Who Evaluates the Evaluator?

Evidence levelArchitectural inference

If the evaluator can change, its changes must be reviewed against historical decisions and independent evidence.

Control requirement

The control must live outside the candidate’s ordinary write boundary. It should be versioned, auditable, recoverable, and testable under failure. A policy expressed only as a prompt is not a hard control.

Failure mode

The governance layer becomes part of the attack surface when it controls identity, success definitions, release permissions, hidden evidence, memory retention, aliases, and rollback.

Practical review

Ask who owns the control, who can change it, which evidence would reveal failure, how it is rolled back, and what organizational pressure could bypass it.

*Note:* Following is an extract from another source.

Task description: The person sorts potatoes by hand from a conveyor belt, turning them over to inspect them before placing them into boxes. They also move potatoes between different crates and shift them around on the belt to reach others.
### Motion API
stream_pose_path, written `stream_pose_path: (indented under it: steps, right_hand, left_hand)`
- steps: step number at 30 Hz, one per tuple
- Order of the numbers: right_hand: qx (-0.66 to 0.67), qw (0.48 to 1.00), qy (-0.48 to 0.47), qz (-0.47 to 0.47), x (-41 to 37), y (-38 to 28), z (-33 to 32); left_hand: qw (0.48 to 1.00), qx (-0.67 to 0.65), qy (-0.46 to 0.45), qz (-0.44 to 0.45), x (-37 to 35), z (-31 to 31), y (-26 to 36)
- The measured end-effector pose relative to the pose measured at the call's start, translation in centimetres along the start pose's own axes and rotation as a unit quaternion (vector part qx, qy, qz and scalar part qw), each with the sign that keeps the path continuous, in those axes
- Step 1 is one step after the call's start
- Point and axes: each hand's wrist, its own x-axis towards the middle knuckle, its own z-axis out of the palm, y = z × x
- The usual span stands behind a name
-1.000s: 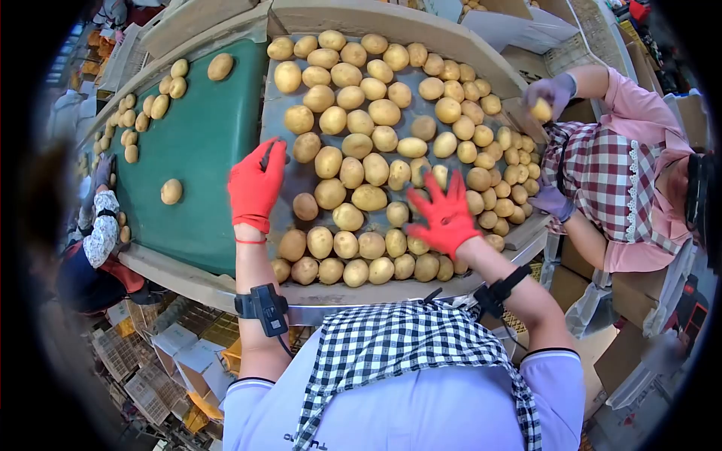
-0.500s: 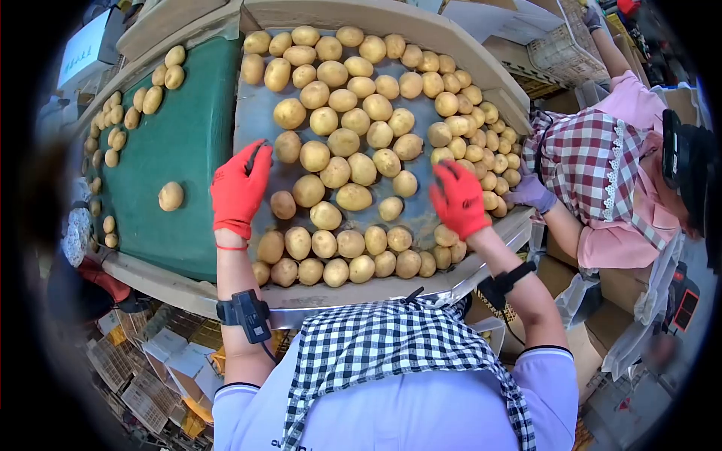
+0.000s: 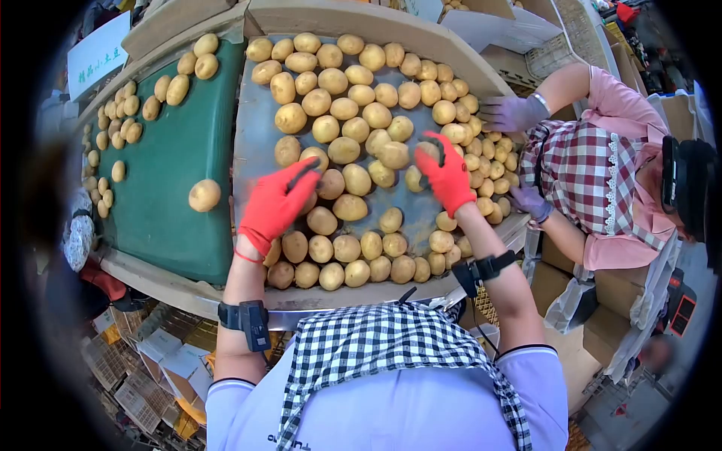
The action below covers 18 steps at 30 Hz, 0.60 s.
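Observation:
Many pale yellow-brown potatoes [image 3: 344, 150] lie spread over a grey sorting surface [image 3: 259, 113]. My left hand [image 3: 277, 201], in a red glove with dark fingertips, is over the left side of them, slightly smeared by motion. Its fingers curve loosely beside a darker potato [image 3: 330, 184]. My right hand [image 3: 449, 177], gloved the same way, reaches in from the right with fingers apart. A slightly blurred potato [image 3: 394, 155] is just left of its fingertips, and another potato [image 3: 415, 179] is partly hidden by the hand. Neither hand is closed around a potato.
On the left, a green conveyor belt [image 3: 180, 143] carries several potatoes, one single potato [image 3: 204, 195] nearest me. Wooden-looking rims [image 3: 376, 15] border the surface. At right a co-worker in a checked apron [image 3: 583, 161] has two purple-gloved hands by the potato pile. Open boxes [image 3: 504, 26] stand beyond.
My left hand has moved right and slightly down, over the potatoes. My right hand has shifted slightly left and up. Potatoes on the belt have shifted; the co-worker's far hand now reaches the pile.

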Motion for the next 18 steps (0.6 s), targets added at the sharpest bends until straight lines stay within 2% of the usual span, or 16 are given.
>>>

The evaluator as a cognitive host

Evidence levelArchitectural inference

An evaluator can carry a pattern just as a model can. It can reward a style, ignore a class of failure, overfit to a benchmark, share training data with candidates, or prefer outputs that match its own assumptions. When an evaluator is model-based, those risks become more concrete because the judge is itself an AI component with prompts, context limits, refusal behavior, and supplier dependencies.

Independence dimensions

Evaluator independence is not a single checkbox. It includes separate credentials, separate storage, hidden-test protection, independent model families where practical, independent suppliers where practical, deterministic validation for hard constraints, append-only evidence, evaluator rollback, and change approval. A judge that shares the same base model family, training corpus, prompt conventions, and benchmark culture as the candidates may be less independent than it appears.

Evidence requirements

Every evaluator version should have a release record: what changed, why it changed, which historical decisions were replayed, which disagreements were observed, which hidden tests were rotated, which hard constraints remained outside model judgment, and which teams approved the change. The evaluator should be testable against known bad cases and known no-op cases.

Hard controls versus opinions

Some decisions should not be delegated to a probabilistic judge. Tool permission boundaries, authority expansion, registry writes, signing-key access, and release approval should use hard controls with explicit human ownership. Model-based evaluators can summarize evidence and detect patterns, but they should not be the sole owners of policy.